The model has picked up the Swedish really well, though. I didn’t expect one epoch to make it that good. It’s based on NousResearch/Llama-2-7b-chat-hf, mainly because it allowed me to try out finetuning on the free tier of Colab. The knowledge quality of the model is so-so, though. It usually gets the first sentence right, and then starts to hallucinate, wildly. I expect more training would help, but I’m not sure whether to continue, or start over with a Mistral base instead?
The repetition bug is also prevalent, to the point of being hilarious, if I hadn’t spent time and money on doing this. :) I don’t see anyone talking about it anymore, so I expect it is solved in more recent models?
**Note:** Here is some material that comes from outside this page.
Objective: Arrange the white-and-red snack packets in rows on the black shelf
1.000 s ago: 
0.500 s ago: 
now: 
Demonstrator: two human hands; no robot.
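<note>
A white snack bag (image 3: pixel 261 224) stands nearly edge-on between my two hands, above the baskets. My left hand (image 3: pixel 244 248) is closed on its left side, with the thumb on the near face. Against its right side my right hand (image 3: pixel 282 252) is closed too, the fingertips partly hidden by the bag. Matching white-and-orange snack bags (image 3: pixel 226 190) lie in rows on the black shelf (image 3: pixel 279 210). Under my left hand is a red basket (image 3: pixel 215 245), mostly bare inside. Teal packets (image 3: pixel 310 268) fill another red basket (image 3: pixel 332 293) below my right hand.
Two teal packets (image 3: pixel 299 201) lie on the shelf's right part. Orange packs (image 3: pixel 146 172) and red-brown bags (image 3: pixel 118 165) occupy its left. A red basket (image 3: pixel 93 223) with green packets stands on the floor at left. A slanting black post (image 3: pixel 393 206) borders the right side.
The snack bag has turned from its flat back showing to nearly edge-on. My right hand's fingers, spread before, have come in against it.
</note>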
For future finetuning, I’ve done a number of fixes to the dataset, removing some obvious mistakes, pruning some odd generations, and hand-refined the first 100 rows (out of 52000).
I think I’ll also try to produce an additional small dataset (let’s call it ‘alignment’) to apply afterwards. This would include some more knowledge in the Swedish language, etc. And some RLHF. So if anyone tries it out, feel free to send me your chat logs. If they’re corrected, all the better, but anything would help.
Overall, it’s been a fun learning experience so far, since this was the first time I used Google Colab for anything, and the first time I’ve quantized anything.
Would you advice me to start over with a better base and a better dataset, or continue for more epochs with what I have?
Try to fine tune a 13b model instead, which has a way better command of Swedish than the 7B. And in my experience tends to have less issues with becoming repetitive etc.
I will. I also like 13b models. They seem like the perfect balance for us gpu starved people. But I’d rather fail some on 7b models first, since it’s quicker to iterate on them.